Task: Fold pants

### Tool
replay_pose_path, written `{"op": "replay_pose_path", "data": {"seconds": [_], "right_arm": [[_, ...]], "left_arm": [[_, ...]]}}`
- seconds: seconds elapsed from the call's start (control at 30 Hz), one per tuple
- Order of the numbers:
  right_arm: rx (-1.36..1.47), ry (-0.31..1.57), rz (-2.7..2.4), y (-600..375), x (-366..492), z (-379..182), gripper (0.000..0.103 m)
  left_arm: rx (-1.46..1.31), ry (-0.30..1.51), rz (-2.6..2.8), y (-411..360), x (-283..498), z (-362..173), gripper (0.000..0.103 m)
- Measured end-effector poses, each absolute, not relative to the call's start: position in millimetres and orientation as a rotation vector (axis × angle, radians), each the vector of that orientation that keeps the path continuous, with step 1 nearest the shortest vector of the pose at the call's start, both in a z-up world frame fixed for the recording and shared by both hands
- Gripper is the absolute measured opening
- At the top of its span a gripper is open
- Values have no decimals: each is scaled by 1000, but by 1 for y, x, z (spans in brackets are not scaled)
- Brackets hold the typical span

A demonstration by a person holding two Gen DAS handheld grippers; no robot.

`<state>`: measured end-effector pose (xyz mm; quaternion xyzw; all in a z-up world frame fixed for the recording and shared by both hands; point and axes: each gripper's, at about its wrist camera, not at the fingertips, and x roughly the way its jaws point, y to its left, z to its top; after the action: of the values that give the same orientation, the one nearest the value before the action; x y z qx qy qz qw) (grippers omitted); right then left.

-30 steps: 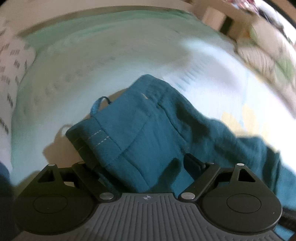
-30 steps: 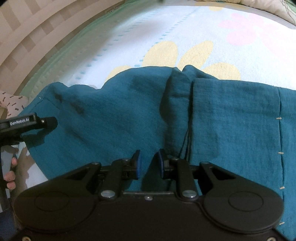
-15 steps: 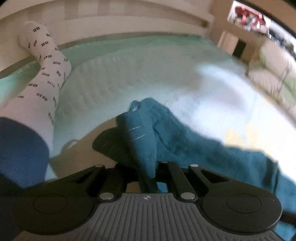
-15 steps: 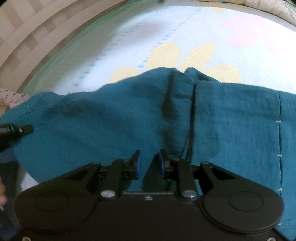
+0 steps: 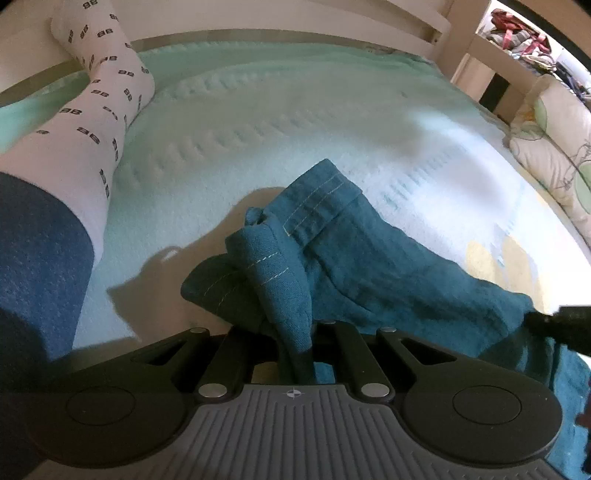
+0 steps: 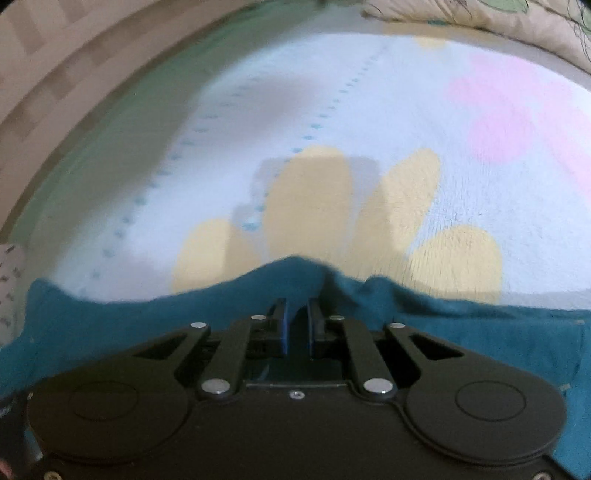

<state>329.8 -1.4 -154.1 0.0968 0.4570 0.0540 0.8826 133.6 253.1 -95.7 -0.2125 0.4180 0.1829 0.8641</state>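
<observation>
my left gripper point(image 5: 295, 343) is clamped on a bunched fold of the pants point(image 5: 354, 258), the fingers pressed together with teal cloth squeezed between them and spilling up over the tips. the cloth i hold is a hem point(image 5: 317, 199) end with pale stitching, crumpled and lifted off the sheet point(image 5: 258, 122), throwing a shadow to the left on the bed. from the clamp the pants run away to the right, lying on the sheet toward the dark tip of the other tool point(image 5: 561, 325) at the right edge. a leg in a white sock point(image 5: 85, 122) with small dark marks rests on the bed at the far left, with blue fabric lower down the leg. pillows point(image 5: 554, 140) sit at the far right by a wooden bed frame point(image 5: 469, 40).

on my right gripper point(image 6: 295, 325), the blue pads point(image 6: 282, 328) sit close with a ridge of pants point(image 6: 110, 325) pinched between them, so it's gripping cloth too. the fabric peaks right at the fingertips and slopes down to both sides, a long teal band across the lower view, blurred by motion. beyond it the sheet point(image 6: 369, 110) shows yellow petals point(image 6: 310, 199) and a pink patch point(image 6: 498, 122), and dotted blue lines. a pillow point(image 6: 480, 18) edge lies along the top right.
</observation>
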Motion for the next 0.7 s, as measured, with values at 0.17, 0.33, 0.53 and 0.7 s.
{"op": "replay_pose_path", "data": {"seconds": [0.17, 0.33, 0.53, 0.7], "right_arm": [[224, 953, 114, -3, 331, -148, 14], [243, 955, 185, -7, 289, -129, 19], [237, 1049, 244, -6, 209, -141, 21], [259, 1133, 242, -8, 167, -167, 21]], "left_arm": [[-422, 882, 381, 251, 137, -95, 6], [-403, 869, 367, 250, 139, -87, 6], [-371, 834, 335, 245, 140, -66, 6], [-321, 783, 294, 228, 144, -40, 6]]}}
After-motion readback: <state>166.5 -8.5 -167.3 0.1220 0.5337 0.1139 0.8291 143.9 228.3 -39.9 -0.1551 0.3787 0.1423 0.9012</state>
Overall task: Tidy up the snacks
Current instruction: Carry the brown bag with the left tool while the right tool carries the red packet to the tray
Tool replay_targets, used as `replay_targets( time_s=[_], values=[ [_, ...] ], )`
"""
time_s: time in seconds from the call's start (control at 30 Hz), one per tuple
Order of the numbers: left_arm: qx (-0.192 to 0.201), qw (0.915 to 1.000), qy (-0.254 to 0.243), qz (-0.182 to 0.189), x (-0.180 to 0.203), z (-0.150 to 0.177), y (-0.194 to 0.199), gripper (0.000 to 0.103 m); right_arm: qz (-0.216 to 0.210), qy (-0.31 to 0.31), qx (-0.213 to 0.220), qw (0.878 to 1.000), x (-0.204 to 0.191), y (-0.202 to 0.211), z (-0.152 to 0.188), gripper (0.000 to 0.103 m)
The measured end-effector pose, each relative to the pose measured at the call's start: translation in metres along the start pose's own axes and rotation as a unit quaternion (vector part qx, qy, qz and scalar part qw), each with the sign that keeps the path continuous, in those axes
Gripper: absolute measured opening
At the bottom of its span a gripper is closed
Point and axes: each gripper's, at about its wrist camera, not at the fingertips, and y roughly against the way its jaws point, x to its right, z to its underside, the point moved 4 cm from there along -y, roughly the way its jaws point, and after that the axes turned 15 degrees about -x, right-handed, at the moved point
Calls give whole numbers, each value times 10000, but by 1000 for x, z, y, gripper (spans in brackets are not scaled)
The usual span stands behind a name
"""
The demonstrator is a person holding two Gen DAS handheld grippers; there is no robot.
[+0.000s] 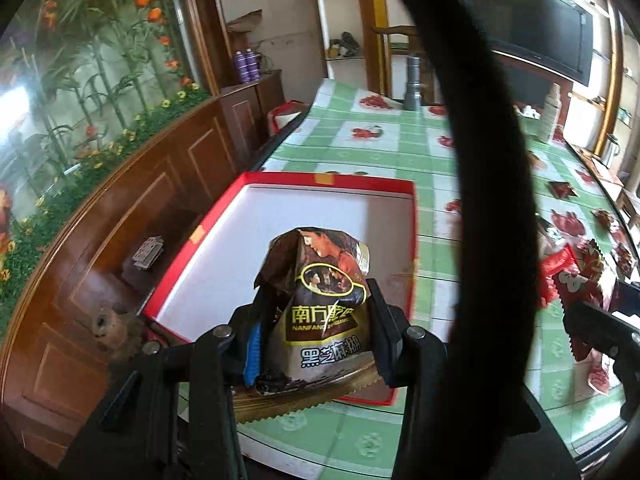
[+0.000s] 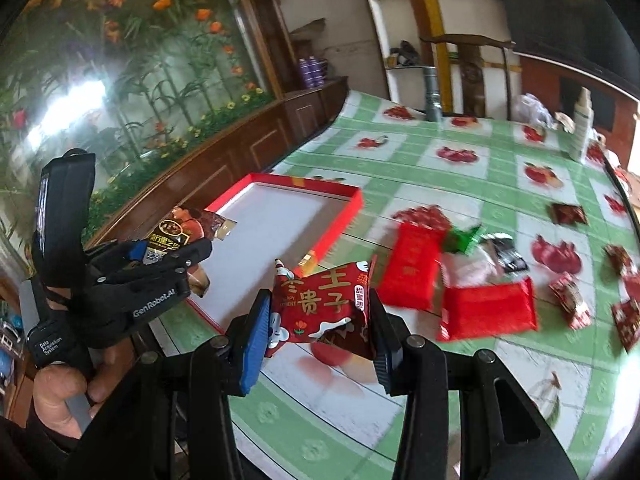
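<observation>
My left gripper (image 1: 316,320) is shut on a brown sesame-paste packet (image 1: 320,300) and holds it over the near edge of the red box (image 1: 328,179) with a white floor. In the right wrist view the left gripper (image 2: 188,248) with that packet (image 2: 182,230) hangs over the box's (image 2: 340,216) near left side. My right gripper (image 2: 320,316) is shut on a red snack packet with gold characters (image 2: 320,300), held above the table just right of the box.
Two flat red packets (image 2: 412,272) (image 2: 488,310), a green wrapper (image 2: 464,238) and several small dark red sachets (image 2: 568,214) lie on the green checked tablecloth (image 2: 472,176). A grey flashlight (image 2: 433,92) and a white bottle (image 2: 580,124) stand at the far edge. A wooden cabinet (image 1: 120,216) runs along the left.
</observation>
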Motion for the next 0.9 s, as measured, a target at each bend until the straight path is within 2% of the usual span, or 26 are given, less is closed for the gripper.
replay_targets(
  time_s=[0.47,0.9],
  values=[
    [-271,9986,400,-210,-49,-8,-33,45,-320,476,-263,9980,-45,-47,-30,44],
    [-734,9947,681,-239,-82,-7,-79,45,-436,612,-849,9936,-67,-109,-36,44]
  ],
)
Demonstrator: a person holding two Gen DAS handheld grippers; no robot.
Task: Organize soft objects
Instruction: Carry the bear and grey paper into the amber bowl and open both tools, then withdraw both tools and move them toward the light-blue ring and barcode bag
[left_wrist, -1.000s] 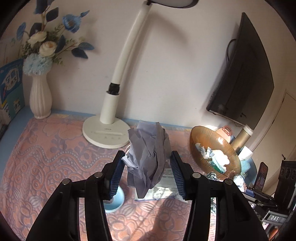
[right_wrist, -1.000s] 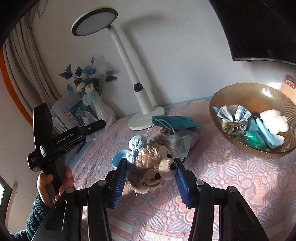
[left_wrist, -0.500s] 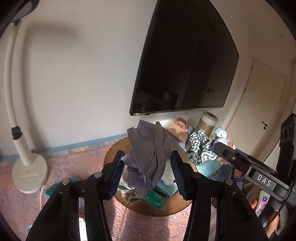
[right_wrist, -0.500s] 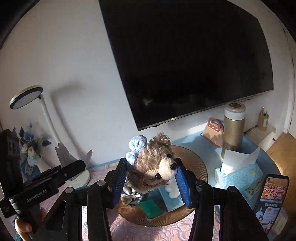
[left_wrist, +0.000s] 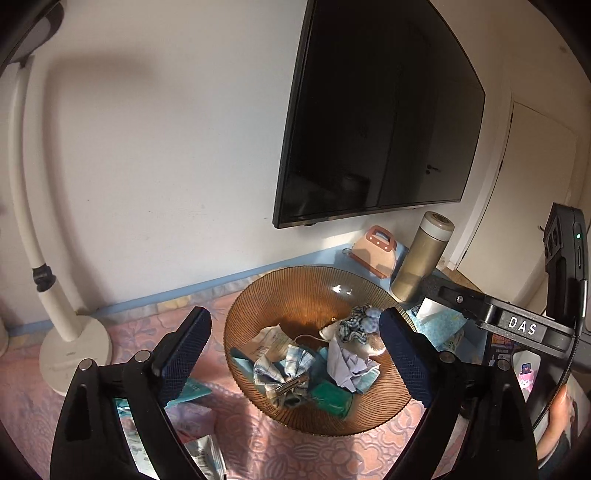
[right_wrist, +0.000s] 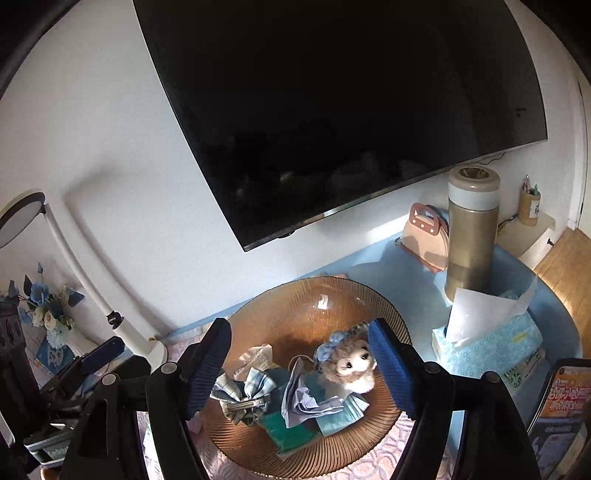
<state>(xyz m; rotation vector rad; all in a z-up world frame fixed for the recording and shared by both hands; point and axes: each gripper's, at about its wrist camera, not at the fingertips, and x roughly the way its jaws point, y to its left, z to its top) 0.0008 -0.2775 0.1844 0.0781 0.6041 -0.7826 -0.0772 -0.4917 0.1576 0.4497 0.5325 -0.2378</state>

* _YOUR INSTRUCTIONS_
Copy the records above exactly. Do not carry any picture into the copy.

* _COMPLETED EXERCISE_
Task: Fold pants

### Tool
replay_pose_path, written `{"op": "replay_pose_path", "data": {"seconds": [_], "right_arm": [[_, ...]], "left_arm": [[_, ...]]}}`
- seconds: seconds elapsed from the call's start (control at 30 Hz), one per tuple
- Order of the numbers:
  right_arm: rx (-1.36..1.47), ry (-0.31..1.57), rz (-2.7..2.4), y (-600..375), x (-366..492), z (-379..182), gripper (0.000..0.103 m)
  left_arm: rx (-1.46..1.31), ry (-0.30..1.51), rz (-2.6..2.8), y (-411..360), x (-283..498), z (-362..173), gripper (0.000..0.103 m)
- Measured end-effector poses, each absolute, not relative to the call's start: position in millimetres and orientation as a rotation vector (axis × angle, radians), each the vector of that orientation that keeps the path continuous, with step 1 nearest the shortest vector of the pose at the call's start, both in a z-up world frame fixed for the recording and shared by both hands
- Gripper is the absolute measured opening
- At the top of its span a gripper is open
- Values have no decimals: each is scaled by 1000, but by 1 for y, x, z (spans in brackets are not scaled)
- Brackets hold the typical span

A demonstration by a person holding two Gen DAS handheld grippers; no robot.

`<state>`: measured end-effector pose (xyz mm; quaternion xyzw; all in a z-up world frame fixed for the recording and shared by both hands; point and axes: each gripper's, at about its wrist camera, not at the fingertips, and x roughly the way its jaws point, y to its left, z to its top; after the action: of the values that give the same orientation, the one nearest the value before the action; x y z qx qy qz qw) (grippers omitted); right then left.

-30 steps: 
-30 steps: 
-15 steps: 
-15 steps: 
+0 steps: 
+0 steps: 

<state>329.8 -1.4 -154.1 0.0968 0.4570 0.0540 0.8826 133.6 253.1 -95.7 -0.2125 0.4180 0.1829 0.8641</state>
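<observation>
my left gripper point(image 5: 295, 343) is clamped on a bunched fold of the pants point(image 5: 354, 258), the fingers pressed together with teal cloth squeezed between them and spilling up over the tips. the cloth i hold is a hem point(image 5: 317, 199) end with pale stitching, crumpled and lifted off the sheet point(image 5: 258, 122), throwing a shadow to the left on the bed. from the clamp the pants run away to the right, lying on the sheet toward the dark tip of the other tool point(image 5: 561, 325) at the right edge. a leg in a white sock point(image 5: 85, 122) with small dark marks rests on the bed at the far left, with blue fabric lower down the leg. pillows point(image 5: 554, 140) sit at the far right by a wooden bed frame point(image 5: 469, 40).

on my right gripper point(image 6: 295, 325), the blue pads point(image 6: 282, 328) sit close with a ridge of pants point(image 6: 110, 325) pinched between them, so it's gripping cloth too. the fabric peaks right at the fingertips and slopes down to both sides, a long teal band across the lower view, blurred by motion. beyond it the sheet point(image 6: 369, 110) shows yellow petals point(image 6: 310, 199) and a pink patch point(image 6: 498, 122), and dotted blue lines. a pillow point(image 6: 480, 18) edge lies along the top right.
</observation>
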Motion for the next 0.7 s, as measured, with values at 0.17, 0.33, 0.53 and 0.7 s.
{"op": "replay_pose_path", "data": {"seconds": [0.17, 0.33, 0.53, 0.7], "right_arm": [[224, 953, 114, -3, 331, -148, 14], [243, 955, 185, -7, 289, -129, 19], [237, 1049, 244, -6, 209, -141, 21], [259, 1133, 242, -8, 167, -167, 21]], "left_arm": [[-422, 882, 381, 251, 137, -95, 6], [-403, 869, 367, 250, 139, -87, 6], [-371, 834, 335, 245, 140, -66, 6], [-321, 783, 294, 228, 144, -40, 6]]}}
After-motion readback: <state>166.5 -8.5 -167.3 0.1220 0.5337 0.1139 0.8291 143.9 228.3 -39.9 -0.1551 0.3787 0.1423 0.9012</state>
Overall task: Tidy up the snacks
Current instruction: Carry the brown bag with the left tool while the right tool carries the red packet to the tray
Tool replay_targets, used as `replay_targets( time_s=[_], values=[ [_, ...] ], )`
"""
time_s: time in seconds from the call's start (control at 30 Hz), one per tuple
Order of the numbers: left_arm: qx (-0.192 to 0.201), qw (0.915 to 1.000), qy (-0.254 to 0.243), qz (-0.182 to 0.189), x (-0.180 to 0.203), z (-0.150 to 0.177), y (-0.194 to 0.199), gripper (0.000 to 0.103 m); right_arm: qz (-0.216 to 0.210), qy (-0.31 to 0.31), qx (-0.213 to 0.220), qw (0.878 to 1.000), x (-0.204 to 0.191), y (-0.202 to 0.211), z (-0.152 to 0.188), gripper (0.000 to 0.103 m)
The measured end-effector pose, each relative to the pose measured at the call's start: translation in metres along the start pose's own axes and rotation as a unit quaternion (vector part qx, qy, qz and scalar part qw), each with the sign that keeps the path continuous, in those axes
Gripper: absolute measured opening
At the bottom of its span a gripper is closed
Point and axes: each gripper's, at about its wrist camera, not at the fingertips, and y roughly against the way its jaws point, x to its right, z to its underside, the point moved 4 cm from there along -y, roughly the way its jaws point, and after that the axes turned 15 degrees about -x, right-handed, at the moved point
Calls give whole numbers, each value times 10000, but by 1000 for x, z, y, gripper (spans in brackets are not scaled)
The usual span stands behind a name
"""
The demonstrator is a person holding two Gen DAS handheld grippers; there is no robot.
[+0.000s] 
[+0.000s] 
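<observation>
My left gripper (image 1: 316,320) is shut on a brown sesame-paste packet (image 1: 320,300) and holds it over the near edge of the red box (image 1: 328,179) with a white floor. In the right wrist view the left gripper (image 2: 188,248) with that packet (image 2: 182,230) hangs over the box's (image 2: 340,216) near left side. My right gripper (image 2: 320,316) is shut on a red snack packet with gold characters (image 2: 320,300), held above the table just right of the box.
Two flat red packets (image 2: 412,272) (image 2: 488,310), a green wrapper (image 2: 464,238) and several small dark red sachets (image 2: 568,214) lie on the green checked tablecloth (image 2: 472,176). A grey flashlight (image 2: 433,92) and a white bottle (image 2: 580,124) stand at the far edge. A wooden cabinet (image 1: 120,216) runs along the left.
</observation>
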Motion for the next 0.9 s, as measured, a target at each bend until the straight path is within 2% of the usual span, or 26 are given, less is closed for the gripper.
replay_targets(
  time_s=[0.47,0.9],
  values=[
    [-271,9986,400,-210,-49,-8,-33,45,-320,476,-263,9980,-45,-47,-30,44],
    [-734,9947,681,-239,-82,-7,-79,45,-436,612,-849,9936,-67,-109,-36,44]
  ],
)
Demonstrator: a person holding two Gen DAS handheld grippers; no robot.
Task: Organize soft objects
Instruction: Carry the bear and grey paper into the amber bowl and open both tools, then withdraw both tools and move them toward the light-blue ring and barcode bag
[left_wrist, -1.000s] 
[right_wrist, -1.000s] 
[left_wrist, -0.500s] 
[right_wrist, -0.500s] 
[left_wrist, +0.000s] 
[right_wrist, +0.000s] 
<state>(xyz m; rotation vector rad; all in a z-up world frame fixed for the recording and shared by both hands; point and axes: each gripper's, at about its wrist camera, not at the fingertips, and x roughly the way its jaws point, y to its left, z to its top) 0.0008 -0.2775 0.1844 0.0781 0.6041 -0.7826 -0.0772 -0.4917 0.1576 0.4497 0.5325 -0.2378</state>

This exercise has been fully answered.